What you need to do: Repeat exactly the opening lines of the records, ending with the line that contains "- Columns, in".

Dataset records:
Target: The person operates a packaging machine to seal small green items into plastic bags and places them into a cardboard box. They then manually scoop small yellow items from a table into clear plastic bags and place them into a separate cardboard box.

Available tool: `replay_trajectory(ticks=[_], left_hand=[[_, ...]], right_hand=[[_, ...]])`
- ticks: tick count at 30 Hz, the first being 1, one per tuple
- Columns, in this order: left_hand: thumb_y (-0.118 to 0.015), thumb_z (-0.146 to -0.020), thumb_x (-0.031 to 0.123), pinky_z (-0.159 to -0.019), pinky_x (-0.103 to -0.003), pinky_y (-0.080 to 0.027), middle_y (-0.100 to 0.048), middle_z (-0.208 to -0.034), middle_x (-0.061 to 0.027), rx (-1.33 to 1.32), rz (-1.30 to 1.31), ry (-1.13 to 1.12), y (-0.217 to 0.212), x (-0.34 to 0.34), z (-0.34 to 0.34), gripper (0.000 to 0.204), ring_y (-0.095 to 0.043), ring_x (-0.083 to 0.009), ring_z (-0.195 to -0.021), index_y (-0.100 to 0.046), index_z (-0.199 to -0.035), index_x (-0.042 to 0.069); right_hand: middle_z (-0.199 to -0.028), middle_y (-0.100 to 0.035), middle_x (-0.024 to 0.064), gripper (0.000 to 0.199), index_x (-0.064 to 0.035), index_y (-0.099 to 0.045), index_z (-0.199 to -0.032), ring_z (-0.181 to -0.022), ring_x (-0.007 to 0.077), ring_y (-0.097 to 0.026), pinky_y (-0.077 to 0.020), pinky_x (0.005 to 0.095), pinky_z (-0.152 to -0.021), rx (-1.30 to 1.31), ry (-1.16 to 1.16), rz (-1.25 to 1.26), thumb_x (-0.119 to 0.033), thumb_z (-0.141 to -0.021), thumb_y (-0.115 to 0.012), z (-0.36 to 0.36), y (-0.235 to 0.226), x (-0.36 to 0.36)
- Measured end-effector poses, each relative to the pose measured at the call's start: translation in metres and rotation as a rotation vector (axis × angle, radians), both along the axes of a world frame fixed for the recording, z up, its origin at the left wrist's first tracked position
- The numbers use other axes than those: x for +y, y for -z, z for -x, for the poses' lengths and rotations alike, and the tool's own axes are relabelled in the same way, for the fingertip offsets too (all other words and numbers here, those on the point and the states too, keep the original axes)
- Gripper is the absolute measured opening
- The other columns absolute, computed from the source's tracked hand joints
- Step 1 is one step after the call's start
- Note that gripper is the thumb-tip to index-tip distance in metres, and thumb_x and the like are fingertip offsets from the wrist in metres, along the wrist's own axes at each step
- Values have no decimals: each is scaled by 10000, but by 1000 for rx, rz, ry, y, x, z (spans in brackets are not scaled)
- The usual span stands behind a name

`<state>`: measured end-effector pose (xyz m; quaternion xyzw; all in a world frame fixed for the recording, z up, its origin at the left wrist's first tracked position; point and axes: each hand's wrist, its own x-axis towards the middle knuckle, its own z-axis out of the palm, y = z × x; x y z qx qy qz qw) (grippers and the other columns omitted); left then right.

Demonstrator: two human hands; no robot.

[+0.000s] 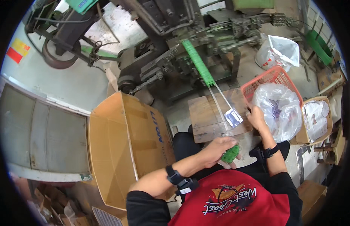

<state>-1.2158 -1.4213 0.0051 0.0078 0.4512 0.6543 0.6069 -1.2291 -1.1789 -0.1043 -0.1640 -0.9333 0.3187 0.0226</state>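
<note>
My left hand (219, 150) is closed around a bundle of thin green pieces (231, 153), held just above my lap. What looks like clear plastic shows beside its fingertips. My right hand (257, 117) is at the right edge of a wooden board (203, 116), close to the red basket. Its fingers are curled in, and whatever they may hold is hidden. On the board lies a small blue-and-white packet (233, 118), left of my right hand. A long row of green pieces (199, 64) sits on two thin rails that slope from the machine down to the board.
A dark metal machine (160, 56) stands ahead. To my left is a large open cardboard box (111, 150). At right are a red plastic basket (271, 75), a clear plastic bag (278, 126), a smaller carton (317, 120) and a white sack (278, 51).
</note>
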Motion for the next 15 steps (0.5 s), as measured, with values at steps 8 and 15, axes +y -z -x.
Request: replay_trajectory(ticks=[8,15], left_hand=[[-518,-921,257,-350,-248,-451,-614,-746,-89,724,285,-509,-155,-155,90,222,-641,-232,-524,-546,-1010,55],[-594,-883,215,-320,-222,-401,-627,-739,-68,804,536,-1084,-79,-358,143,202,-633,-193,-509,-581,-944,23]], right_hand=[[-898,-626,224,250,-24,-610,-938,-827,390,-604,-476,460,-705,-137,-59,-265,-221,-788,-578,9,101,-24],[-819,-604,229,264,21,-607,-910,-814,357,-591,-444,445,-684,22,270,391,-192,-872,-455,18,133,-17]])
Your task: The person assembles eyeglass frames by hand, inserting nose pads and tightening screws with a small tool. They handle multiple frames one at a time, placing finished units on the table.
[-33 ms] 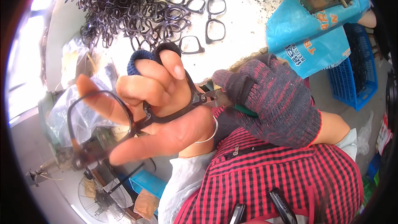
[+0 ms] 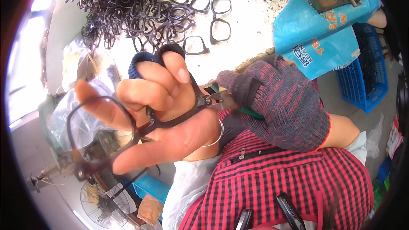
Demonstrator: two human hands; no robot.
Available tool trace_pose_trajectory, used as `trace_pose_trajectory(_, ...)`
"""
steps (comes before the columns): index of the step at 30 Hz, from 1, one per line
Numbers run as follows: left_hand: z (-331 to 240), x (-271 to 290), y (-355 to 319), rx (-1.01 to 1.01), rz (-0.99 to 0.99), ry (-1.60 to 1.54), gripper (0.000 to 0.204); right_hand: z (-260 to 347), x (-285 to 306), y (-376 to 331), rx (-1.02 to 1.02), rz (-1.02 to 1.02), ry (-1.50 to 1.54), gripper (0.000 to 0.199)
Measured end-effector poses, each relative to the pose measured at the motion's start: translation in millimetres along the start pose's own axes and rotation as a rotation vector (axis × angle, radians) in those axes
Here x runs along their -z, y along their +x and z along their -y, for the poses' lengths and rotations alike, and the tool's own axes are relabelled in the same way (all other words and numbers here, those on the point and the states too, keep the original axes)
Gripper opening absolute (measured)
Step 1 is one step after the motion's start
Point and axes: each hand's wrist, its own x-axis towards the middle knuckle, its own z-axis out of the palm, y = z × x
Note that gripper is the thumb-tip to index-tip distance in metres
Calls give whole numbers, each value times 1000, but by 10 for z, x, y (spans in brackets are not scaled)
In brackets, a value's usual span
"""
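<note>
Through the head camera I see the left hand gripping a black frame in its palm, fingers curled over it, forefinger and thumb spread either side of one rim. My gloved right hand is wrapped around green-handled pliers, their tips at the other rim. The frame is held before a pale surface heaped with dark eyeglasses; a blue sheet bears orange and dark lettering.
</note>
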Motion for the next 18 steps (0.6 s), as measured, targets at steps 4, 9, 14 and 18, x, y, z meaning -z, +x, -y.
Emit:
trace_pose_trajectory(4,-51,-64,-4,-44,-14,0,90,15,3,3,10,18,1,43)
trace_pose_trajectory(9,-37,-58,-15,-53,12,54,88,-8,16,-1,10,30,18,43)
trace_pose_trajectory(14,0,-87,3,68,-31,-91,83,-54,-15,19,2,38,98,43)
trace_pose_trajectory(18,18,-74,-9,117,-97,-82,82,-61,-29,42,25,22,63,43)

Answer to this task:
Target: The person operates a packaging machine to seal small green items into plastic bags and places them into a cardboard box. They then manually scoop small yellow items from a table into clear plastic bags and place them into a separate cardboard box.

Available tool: `replay_trajectory(ticks=[_], left_hand=[[_, ...]], right_hand=[[_, ...]])`
- ticks: tick count at 30 Hz, the first being 1, one per tuple
- Columns, in this order: left_hand: thumb_y (-0.118 to 0.015), thumb_z (-0.146 to -0.020), thumb_x (-0.031 to 0.123), pinky_z (-0.159 to -0.019), pinky_x (-0.103 to -0.003), pinky_y (-0.080 to 0.027), middle_y (-0.100 to 0.048), middle_z (-0.208 to -0.034), middle_x (-0.061 to 0.027), rx (-1.33 to 1.32), rz (-1.30 to 1.31), ry (-1.13 to 1.12), y (-0.217 to 0.212), x (-0.34 to 0.34), z (-0.34 to 0.34), gripper (0.000 to 0.204), ring_y (-0.095 to 0.043), ring_x (-0.083 to 0.009), ring_z (-0.195 to -0.021), index_y (-0.100 to 0.046), index_z (-0.199 to -0.035), index_x (-0.042 to 0.069); right_hand: middle_z (-0.199 to -0.028), middle_y (-0.100 to 0.035), middle_x (-0.024 to 0.064), gripper (0.000 to 0.199), index_x (-0.064 to 0.035), index_y (-0.099 to 0.045), index_z (-0.199 to -0.032), ring_z (-0.181 to -0.022), ring_x (-0.007 to 0.077), ring_y (-0.097 to 0.026), pinky_y (-0.077 to 0.020), pinky_x (0.005 to 0.095), pinky_z (-0.152 to -0.021), rx (-1.30 to 1.31), ry (-1.16 to 1.16), rz (-1.25 to 1.26), thumb_x (-0.119 to 0.033), thumb_z (-0.141 to -0.021), thumb_y (-0.115 to 0.012), z (-0.36 to 0.36), y (-0.235 to 0.226), x (-0.36 to 0.36)

This completes the exercise.